Segment Start: Recorded data
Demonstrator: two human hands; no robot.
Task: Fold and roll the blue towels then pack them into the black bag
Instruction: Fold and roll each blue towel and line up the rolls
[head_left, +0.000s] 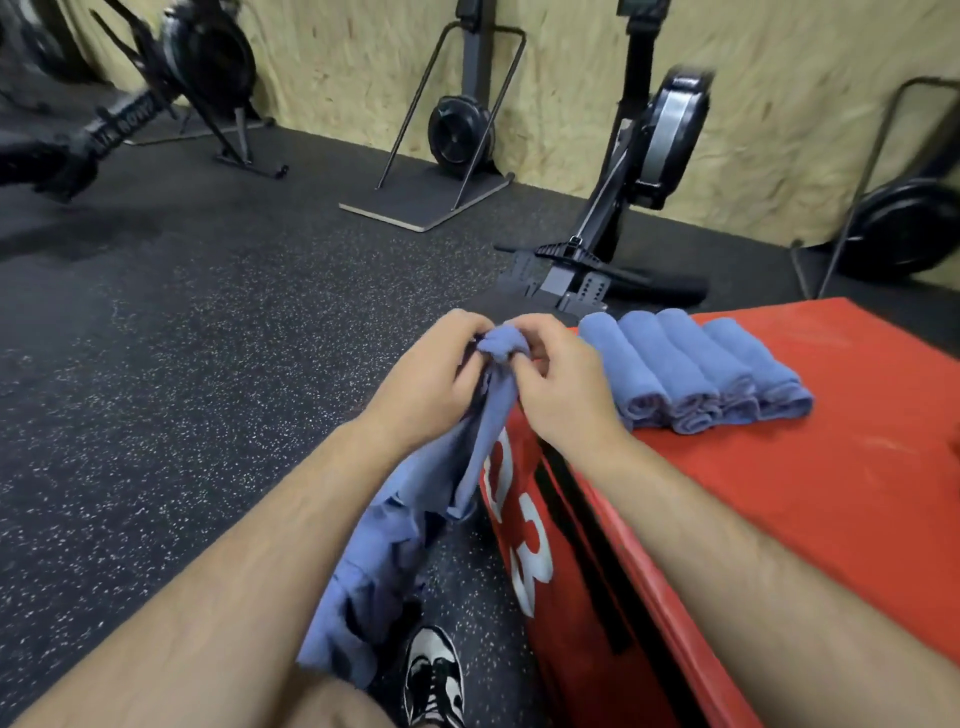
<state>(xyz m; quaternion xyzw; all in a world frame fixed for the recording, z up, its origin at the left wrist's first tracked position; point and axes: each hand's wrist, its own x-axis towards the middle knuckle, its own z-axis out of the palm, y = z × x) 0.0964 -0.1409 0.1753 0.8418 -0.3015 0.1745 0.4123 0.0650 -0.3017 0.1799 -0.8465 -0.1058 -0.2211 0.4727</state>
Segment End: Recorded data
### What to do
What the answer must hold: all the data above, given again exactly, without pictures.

### Answer space
Demonstrator: two human hands; no robot.
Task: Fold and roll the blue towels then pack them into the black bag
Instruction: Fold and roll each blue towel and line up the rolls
[head_left, +0.000s] 
<state>(xyz m; quaternion xyzw; all in a world frame fixed for the recording, z up, its origin at the left wrist's first tracked position; point and axes: each hand's wrist, its own x-axis towards the middle knuckle, its own z-axis out of the palm, y = z × x) 0.0964 -0.1409 0.1753 0.8418 -0.3015 0.1745 0.4123 0.0650 -0.3017 0.1799 -0.8465 -0.1058 -0.2211 0.4727</state>

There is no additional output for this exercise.